A learning experience
The region has several high schools and colleges with horticulture curricula who participate in the show, and the students’ aim is to educate the public by putting their studies into practice. The students plan, build and maintain their exhibits with the same enthusiasm as the pros.
“It’s a great experience for our students to see the industry professionals at work,” said Barbara Brown, chairperson for the W. B. Saul High School of Agricultural Sciences display. “They are the future of horticulture, so this interaction reinforces what we do in the classroom.”
The high school’s exhibit, “Tee Time,” hopes to emulate the landscape of beloved Scottish golf courses. Students from the landscape design, greenhouse sciences and landscape construction classes have been mocking up the exhibit at the school. Once complete, it will be broken down, transported to the convention centre and reassembled. Saul students man the display during the run of the show, answering questions about the exhibit and the school, the only working farm within the city proper.
Philadelphia has a rich gardening history, dating back to John Bartram (1699-1777), the founder of American botany, and it takes an army of modern-day enthusiasts to design, construct, and maintain the creations. All the plant species on exhibit, from the largest tree to the smallest miniature, are absolutely real and require care to sustain their genuine essence in the artificial setting.

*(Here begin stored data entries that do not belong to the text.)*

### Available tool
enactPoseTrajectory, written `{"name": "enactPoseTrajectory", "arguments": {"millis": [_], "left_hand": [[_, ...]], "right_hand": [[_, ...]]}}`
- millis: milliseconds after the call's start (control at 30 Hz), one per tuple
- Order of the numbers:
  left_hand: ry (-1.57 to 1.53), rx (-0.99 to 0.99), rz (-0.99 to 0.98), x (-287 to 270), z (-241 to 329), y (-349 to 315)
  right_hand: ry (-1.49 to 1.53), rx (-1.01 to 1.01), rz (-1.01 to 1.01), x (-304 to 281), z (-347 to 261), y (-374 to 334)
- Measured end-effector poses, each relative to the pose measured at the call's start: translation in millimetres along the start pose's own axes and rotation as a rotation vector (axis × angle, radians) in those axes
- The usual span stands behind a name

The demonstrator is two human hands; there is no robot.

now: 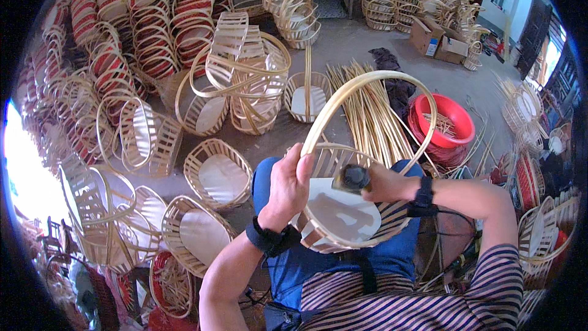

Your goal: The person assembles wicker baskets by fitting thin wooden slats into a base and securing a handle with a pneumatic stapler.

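Observation:
A woven wooden-strip basket [327, 240] with a pale flat bottom rests on my lap, its hoop handle [349, 86] arching up over it. My left hand [286, 182] is closed around the handle's left end, close to the basket's rim. Inside the handle's arch, my right hand [391, 184] grips a hammer [352, 179] with a dark, blunt head. The hammer is over the basket's interior, and its shaft is mostly hidden by my fingers. Shadows fall across the bottom board. Black bands circle both wrists.
Handleless baskets [217, 173] lie on the floor to my left, near stacked handled ones [245, 67]. Ahead is a bundle of thin wooden strips [370, 116]. A red basin [453, 116] with small sticks stands at right. Cardboard boxes [438, 40] sit farther back.

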State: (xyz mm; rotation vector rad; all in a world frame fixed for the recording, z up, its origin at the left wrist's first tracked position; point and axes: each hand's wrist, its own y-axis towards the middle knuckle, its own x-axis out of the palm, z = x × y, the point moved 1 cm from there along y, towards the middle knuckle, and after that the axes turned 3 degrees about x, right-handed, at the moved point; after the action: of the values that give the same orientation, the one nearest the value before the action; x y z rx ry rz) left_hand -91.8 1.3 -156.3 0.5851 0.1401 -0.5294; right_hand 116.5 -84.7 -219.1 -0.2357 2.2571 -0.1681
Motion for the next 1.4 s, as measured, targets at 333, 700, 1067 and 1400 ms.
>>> {"name": "enactPoseTrajectory", "arguments": {"millis": [333, 700, 1067, 1400], "left_hand": [[0.133, 0.016, -0.007, 13, 13, 16], [0.132, 0.045, -0.026, 19, 18, 19], [0.126, 0.056, -0.027, 15, 17, 17], [0.098, 0.017, -0.039, 10, 10, 19]], "right_hand": [[-0.89, -0.505, 0.614, -43, -95, -91], [0.234, -0.276, 0.519, -50, -123, -89], [0.074, -0.3, 0.554, -53, -130, -88], [-0.046, -0.335, 0.514, -60, -148, -89]]}}
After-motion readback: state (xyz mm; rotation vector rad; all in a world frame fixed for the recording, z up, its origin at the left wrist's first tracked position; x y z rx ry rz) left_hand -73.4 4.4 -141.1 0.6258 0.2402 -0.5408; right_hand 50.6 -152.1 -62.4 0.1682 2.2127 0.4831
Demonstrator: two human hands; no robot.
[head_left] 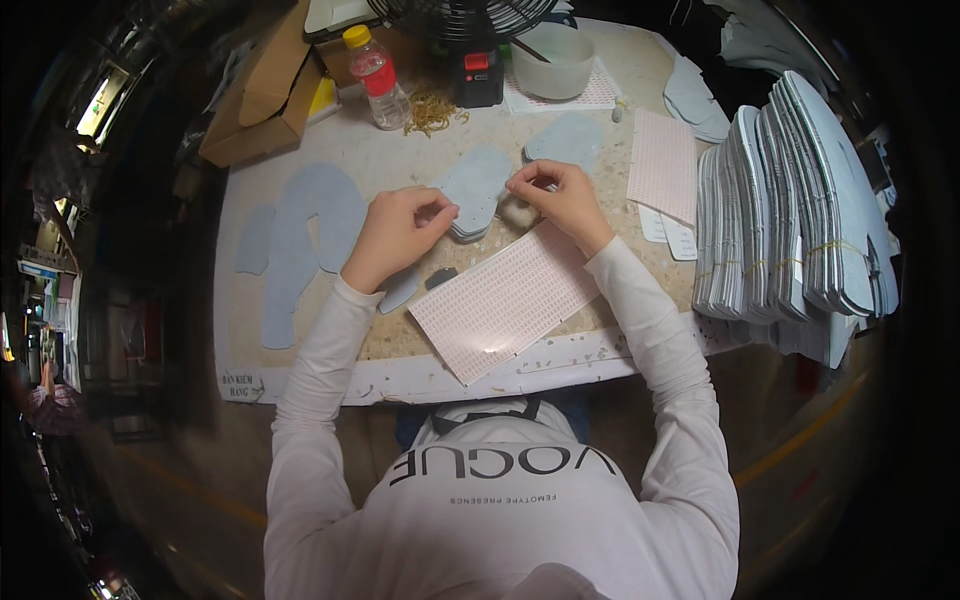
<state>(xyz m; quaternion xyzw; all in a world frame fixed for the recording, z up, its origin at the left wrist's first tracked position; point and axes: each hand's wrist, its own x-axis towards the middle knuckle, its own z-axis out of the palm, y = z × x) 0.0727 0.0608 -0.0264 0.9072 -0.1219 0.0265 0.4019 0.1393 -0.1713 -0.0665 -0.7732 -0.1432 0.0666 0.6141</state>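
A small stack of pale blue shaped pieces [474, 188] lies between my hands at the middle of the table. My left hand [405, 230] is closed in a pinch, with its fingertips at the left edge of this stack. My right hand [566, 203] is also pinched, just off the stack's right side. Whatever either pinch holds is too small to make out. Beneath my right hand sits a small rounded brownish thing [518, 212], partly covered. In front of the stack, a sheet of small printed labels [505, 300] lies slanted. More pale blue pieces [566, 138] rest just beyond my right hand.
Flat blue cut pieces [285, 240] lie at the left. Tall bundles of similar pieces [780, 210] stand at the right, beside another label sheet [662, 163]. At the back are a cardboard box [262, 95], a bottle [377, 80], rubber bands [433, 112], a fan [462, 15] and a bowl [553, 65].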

Most show visitors will have little knowledge of the science and skill required to force plants from dormancy into leaf and bloom weeks ahead of their natural cycles, nor the efforts undertaken to have the displays looking as fresh on the final day as they appear on day one. But like any magic trick, the point is in the appreciation, not the mechanics. PHS is offering pre-show viewings as well, so those interested in the construction process can check out the behind-the-scenes action.
The options are boundless. Savour the sights and smells. Gather ideas and tips from experts. Watch a demonstration on plant care or flower arranging. For those in need of a little shopping therapy, the show contains acres of retail space, vendors from all corners of the globe, selling an assortment of wares from cut flowers to garden gnomes to sundials. This year’s show promises to have vendors with unique items from “across the pond,” so you might be able to get yourself a new jumper, brolly or even a pair of Wellies.